Formed when they met as students at Sheffield University, The Long Blondes released two albums and a compilation and struck a chord with singles such as Separated By Motorways and Lust In The Movies.
Having moved to London and then back to her childhood home of Bury St Edmunds, chatting in a Sheffield pub Kate says she missed her band home so much she cried when the train pulled in for her first visit since the split.
Destiny eventually led to her forming a band with some of its feet and amps in steel city.
Her gig at Plug on June 24 is one of just three to introduce The Kate Jackson Band.
In spite of her feelings about the Blonde days it raised her profile enough to work with the man topping her wishlist of writing collaborators, one Bernard Butler.
“When I first met him I was nervous because Suede were my favourite band as I was growing up,” she recalls.
“In the Long Blondes we had a certain way of working. Dorian (Cox, guitarist/keys) was the creative powerhouse behind that band, he would bring the idea to the rest of us and we’d work on it together, and either I or he would write the lyrics.
“We had our set way of working and it was very much controlled by Dorian. So after that I was on my own thinking ‘I don’t know how to do this’ and the first person I’m going to work with is my icon.
“I really wanted to do it, though, because I had lots of ideas of how I would want to sound if I was doing solo stuff. I always liked Bowie and The Smiths so I knew Bernard would be great to work with because we would have common musical reference points without really needing to discuss it.
“I don’t think Bernard’s capable of writing something that’s not dramatic. That’s his style, his guitar playing is unique and so powerful, emotional. It’s like he’s not trying and I’ve been privileged to be in a writing room with him, playing and just coming up with riffs.”
In around six months they wrote around 20 songs, but neither was prepared for the drama that was to follow.
“My manager said ‘Right, brilliant, we’ve got an album here, go and record it’ so we did that, album finished, done... and then my management company got bought out by another, and that album cannot be released now.
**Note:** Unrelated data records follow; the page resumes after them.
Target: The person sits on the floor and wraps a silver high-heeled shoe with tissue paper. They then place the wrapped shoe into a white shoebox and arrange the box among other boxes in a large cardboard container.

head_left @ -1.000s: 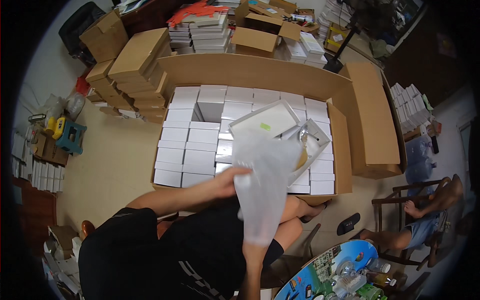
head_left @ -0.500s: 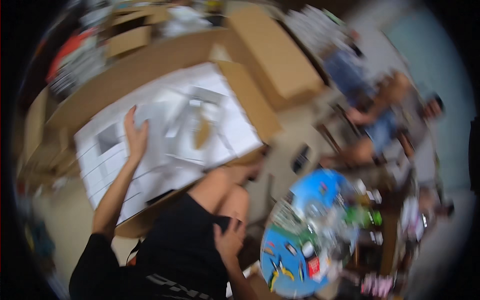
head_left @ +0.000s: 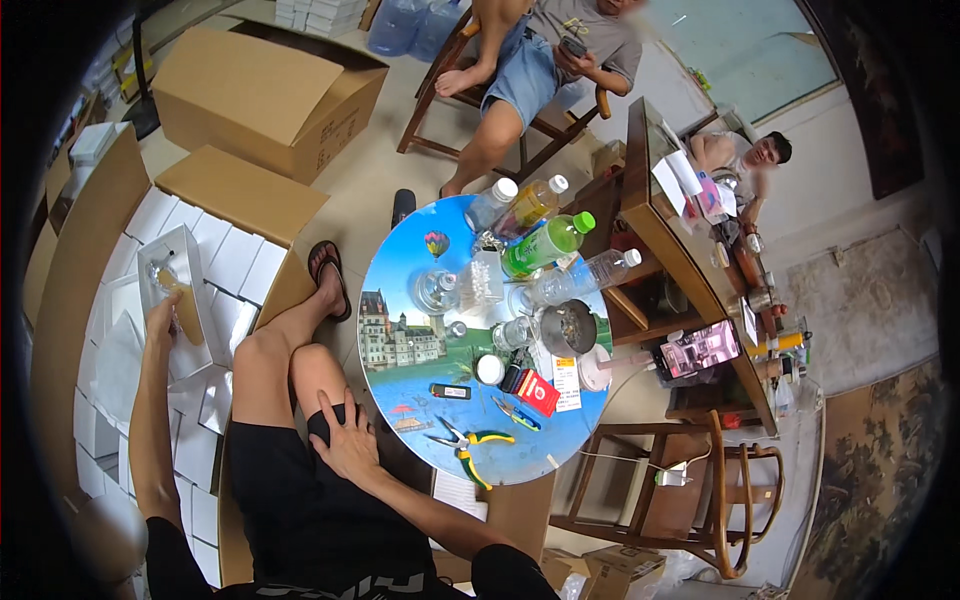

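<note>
My left hand [head_left: 162, 314] reaches over the near side of an open white box [head_left: 214, 345], its fingers closed at the edge of a long tan item [head_left: 184, 305] in clear plastic. I cannot make out the exact kind of that item. The white box lies on rows of closed white boxes [head_left: 230, 255] inside a large cardboard carton [head_left: 245, 190]. With fingers spread, my right hand [head_left: 348, 440] rests flat on my thigh beside the round table and holds nothing.
On the round blue picture-topped table [head_left: 400, 360] stand several bottles [head_left: 548, 245], a metal bowl [head_left: 568, 328], yellow-handled pliers [head_left: 468, 448] and a phone [head_left: 698, 350] on a stand. A big carton [head_left: 265, 100] sits beyond. Two people sit at the far side, near wooden furniture [head_left: 650, 215].
My view has swung right, bringing the round table to the middle. My left hand, open above the boxes before, is now at the tan item. My right hand stays on my leg.
</note>
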Demonstrator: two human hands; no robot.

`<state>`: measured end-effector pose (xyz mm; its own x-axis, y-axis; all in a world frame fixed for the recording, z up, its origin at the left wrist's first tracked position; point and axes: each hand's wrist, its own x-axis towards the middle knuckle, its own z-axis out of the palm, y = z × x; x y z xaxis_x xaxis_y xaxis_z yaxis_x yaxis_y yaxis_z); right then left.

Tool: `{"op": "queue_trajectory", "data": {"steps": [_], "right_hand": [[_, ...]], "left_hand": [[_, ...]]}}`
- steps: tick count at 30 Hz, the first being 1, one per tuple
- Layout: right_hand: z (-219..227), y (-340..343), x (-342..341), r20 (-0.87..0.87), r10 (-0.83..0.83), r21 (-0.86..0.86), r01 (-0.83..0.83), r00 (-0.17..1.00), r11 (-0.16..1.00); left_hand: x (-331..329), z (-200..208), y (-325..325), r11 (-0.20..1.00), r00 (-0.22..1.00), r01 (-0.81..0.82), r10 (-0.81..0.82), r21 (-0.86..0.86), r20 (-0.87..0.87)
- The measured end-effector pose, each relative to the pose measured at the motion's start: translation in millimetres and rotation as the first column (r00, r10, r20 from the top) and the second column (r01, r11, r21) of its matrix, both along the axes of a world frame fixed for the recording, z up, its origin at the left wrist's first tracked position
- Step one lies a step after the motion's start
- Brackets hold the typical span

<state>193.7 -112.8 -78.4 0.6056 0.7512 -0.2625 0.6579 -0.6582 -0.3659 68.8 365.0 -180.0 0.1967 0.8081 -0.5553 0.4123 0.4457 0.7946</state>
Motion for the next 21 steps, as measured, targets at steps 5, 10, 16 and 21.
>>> {"op": "queue_trajectory", "data": {"steps": [5,10,16,21], "right_hand": [[0,4,2,-0.052,0.033,0.026,-0.032,0.998,0.999],[-9,-8,7,-0.133,-0.043,0.063,0.052,0.99,0.997],[29,40,26,-0.679,0.177,0.571,0.36,0.713,0.738],[103,87,27,-0.942,0.328,0.325,0.404,0.065,0.855]], "left_hand": [[1,16,12,0.993,0.965,-0.092,0.069,0.079,0.253],[-8,146,-96,0.999,0.829,-0.023,0.036,-0.03,0.558],[-85,198,-238,0.999,0.827,0.006,0.02,-0.044,0.562],[-86,202,-310,0.902,0.836,0.429,-0.381,-0.039,0.395]]}}
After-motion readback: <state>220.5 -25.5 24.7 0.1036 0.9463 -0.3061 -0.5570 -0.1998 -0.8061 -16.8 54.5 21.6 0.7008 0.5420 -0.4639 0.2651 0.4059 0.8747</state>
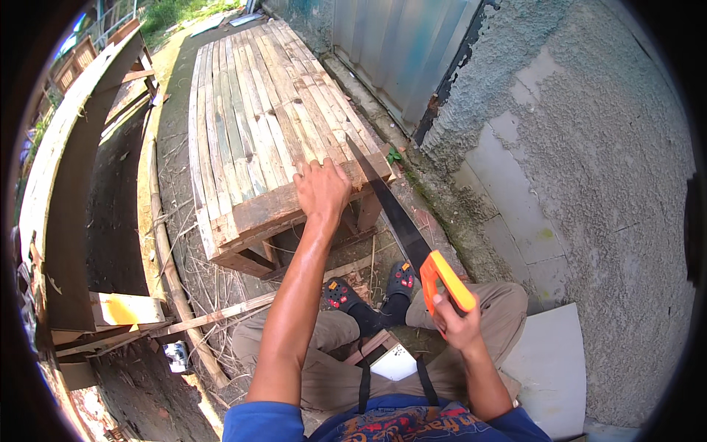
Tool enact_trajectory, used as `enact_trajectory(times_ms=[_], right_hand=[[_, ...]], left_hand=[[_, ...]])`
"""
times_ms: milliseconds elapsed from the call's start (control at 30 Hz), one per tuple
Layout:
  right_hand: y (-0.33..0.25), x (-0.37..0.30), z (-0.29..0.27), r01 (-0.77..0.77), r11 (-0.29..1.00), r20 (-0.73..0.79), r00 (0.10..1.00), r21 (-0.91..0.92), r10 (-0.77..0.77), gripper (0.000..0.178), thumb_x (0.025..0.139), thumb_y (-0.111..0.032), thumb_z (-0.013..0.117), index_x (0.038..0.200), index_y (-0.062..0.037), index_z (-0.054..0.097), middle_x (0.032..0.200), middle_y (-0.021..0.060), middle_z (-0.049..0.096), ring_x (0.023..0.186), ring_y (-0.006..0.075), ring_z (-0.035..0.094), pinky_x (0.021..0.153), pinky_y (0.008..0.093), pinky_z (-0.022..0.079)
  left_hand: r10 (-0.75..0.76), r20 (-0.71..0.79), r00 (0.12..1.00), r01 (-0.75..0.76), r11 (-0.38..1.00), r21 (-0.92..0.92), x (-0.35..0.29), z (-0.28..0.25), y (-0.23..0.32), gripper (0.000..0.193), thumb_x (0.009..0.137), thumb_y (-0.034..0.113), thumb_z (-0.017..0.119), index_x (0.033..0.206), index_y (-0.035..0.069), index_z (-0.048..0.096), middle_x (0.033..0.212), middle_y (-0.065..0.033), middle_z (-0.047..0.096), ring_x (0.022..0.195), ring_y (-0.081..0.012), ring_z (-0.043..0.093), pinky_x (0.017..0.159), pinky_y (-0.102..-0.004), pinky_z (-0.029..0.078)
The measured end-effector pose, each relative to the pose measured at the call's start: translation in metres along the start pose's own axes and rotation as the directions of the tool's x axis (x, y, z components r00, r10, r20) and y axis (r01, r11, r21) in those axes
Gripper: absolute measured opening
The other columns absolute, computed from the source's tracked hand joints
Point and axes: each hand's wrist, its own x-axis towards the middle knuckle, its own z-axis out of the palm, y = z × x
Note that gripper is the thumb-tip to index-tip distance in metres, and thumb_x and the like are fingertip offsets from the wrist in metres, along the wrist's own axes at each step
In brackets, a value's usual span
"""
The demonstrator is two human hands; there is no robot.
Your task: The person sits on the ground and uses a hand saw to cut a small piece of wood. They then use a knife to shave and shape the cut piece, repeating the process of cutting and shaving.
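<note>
My left hand [322, 189] grips the near edge of a low bench [254, 125] topped with split bamboo slats, its fingers curled over the top near the front beam [266, 212]. In my right hand [458, 322] is a hand saw [398, 210] with an orange handle and a dark blade. The blade slants up and left across the bench's near right corner, its tip over the slats. Whether its teeth sit in the wood I cannot tell.
A rough grey wall [596, 169] and a metal door [401, 51] stand on the right. To the left are a long wooden structure [74, 140], a bamboo pole [166, 247] and a can [176, 356]. My feet in dark clogs [342, 293] rest beneath the bench's near end. A white panel [549, 368] leans at lower right.
</note>
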Motion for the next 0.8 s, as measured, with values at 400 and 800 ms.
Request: enact_trajectory(times_ms=[400, 800], right_hand=[[0.004, 0.128, 0.037, 0.266, 0.961, 0.182, 0.951, -0.078, -0.248, 0.035, 0.096, -0.032, 0.071, 0.088, 0.0008, 0.065, 0.065, -0.0002, 0.055, 0.064, 0.0076, 0.048, 0.058, 0.0309, 0.040], [0.030, 0.126, 0.027, 0.413, 0.910, 0.278, 0.880, -0.047, -0.385, 0.035, 0.095, -0.032, 0.072, 0.082, -0.0004, 0.065, 0.060, 0.0114, 0.061, 0.055, 0.0210, 0.063, 0.056, 0.0362, 0.048]], left_hand=[[-0.083, -0.069, 0.994, 0.093, 0.984, 0.149, 0.013, 0.007, 0.001, 0.040, 0.099, 0.030, 0.046, 0.108, 0.001, 0.072, 0.110, -0.0222, 0.070, 0.109, -0.0376, 0.063, 0.095, -0.0525, 0.045], [-0.096, -0.123, 0.988, 0.117, 0.976, 0.183, 0.013, 0.010, 0.000, 0.039, 0.097, 0.031, 0.046, 0.104, 0.004, 0.073, 0.113, -0.0187, 0.070, 0.106, -0.0359, 0.066, 0.095, -0.0505, 0.045]])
“I was mortified and angry at the same time because I worked really hard with Bernard and we were really enthusiastic about it and definitely wanted something to come of it, even if it was an EP.
“People will probably be asking ‘What’s she been doing the last three years’ because it’s taken ages, but I had this ownership issue. Suddenly it got stopped dead in its tracks. Nothing else could happen and Bernard moved on to other projects.”
Where some might have thrown in the towel Kate found new writers, including Marco Pirrono and Chris Constantinou, once of Adam & The Ants and like-minded souls in music and art.
“That’s just how it’s fallen really,” she says. “I always liked the idea of music being cinematic so I wanted to work with musicians who were able to make my vision happen.”
And she’s found four more for the live band that includes two members of former highly-tipped Barnsley band Tiny Dancers.
“It was pure coincidence. It wasn’t like I came back up here and met them in the pub or anything. I hadn’t been to Sheffield since the split up, had no reason to come back.
“Part of the problem I was envisaging was being a solo artist with a band of session musicians behind me and that is not the background I am from.
“I’m so lucky I found people to do it with and make it happen. I want it to be like an organisation. I can add and take away from that.
“Now, so much time has passed... I’m a bit nervous but excited about it all.”